What about the cameras? The iPad might be an unwieldy snapper when you compare it to the iPhone 4S, but there's a fair chance the new model will sport the same camera as its pocket-sized brother. Even better, the front-facing camera could see a resolution upgrade, given that FaceTime chats will now take place on an HD display. A rumour did emerge about an 8-megapixel arriving, but we're skeptical.
iPad 3D display?
Hollywood insiders were so sure the next iPad will support 3D that they were said to be "running around like blue-arsed flies" trying to gear up plenty of 3D content for the next iPad launch.
Apple does have some interesting patents for a special kind of glasses-free 3D, but we think the retina display will be more than enough to pull lustful buyers in this time around. Real-time 3D processing takes some serious grunt so we doubt we'll see a 3D upgrade until the next-generation hardware of the iPad 4, if ever.
iPad 3 predictions
We think it's fair to assume the iPad 3 will arrive in spring with a beaming 2,048x1,536-pixel retina display and a feisty A6 quad-core processor.

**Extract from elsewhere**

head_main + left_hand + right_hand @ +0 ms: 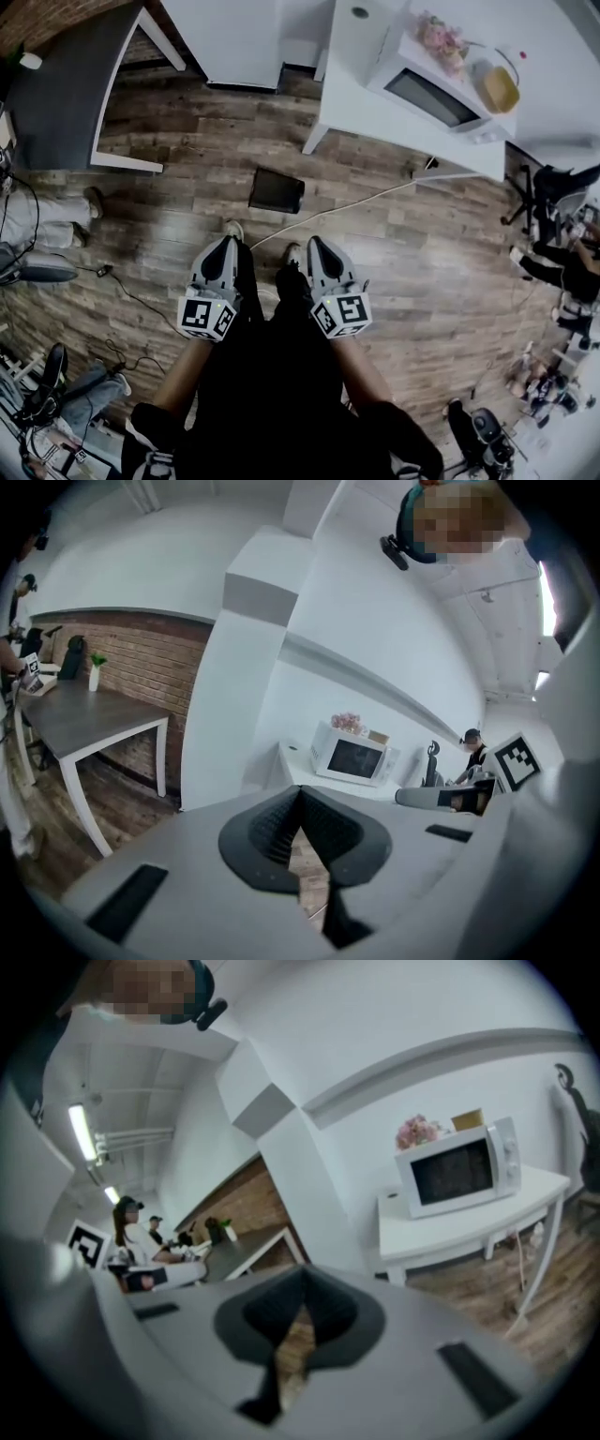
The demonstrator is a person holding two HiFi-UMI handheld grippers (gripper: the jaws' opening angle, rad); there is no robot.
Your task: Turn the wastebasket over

Pin-sharp cameras should deliver FaceTime chats in glorious HD, and a supercharged battery should keep it all running till the wee hours.
Throw a chattering Siri into the mix, and you've got a serious piece of portable kit that will give rival Android tablet makers nightmares. It's just a shame our mobile networks won't fully support the super-fast network model, but our trusty old 3G infrastructure should keep mobile users going in the meanwhile.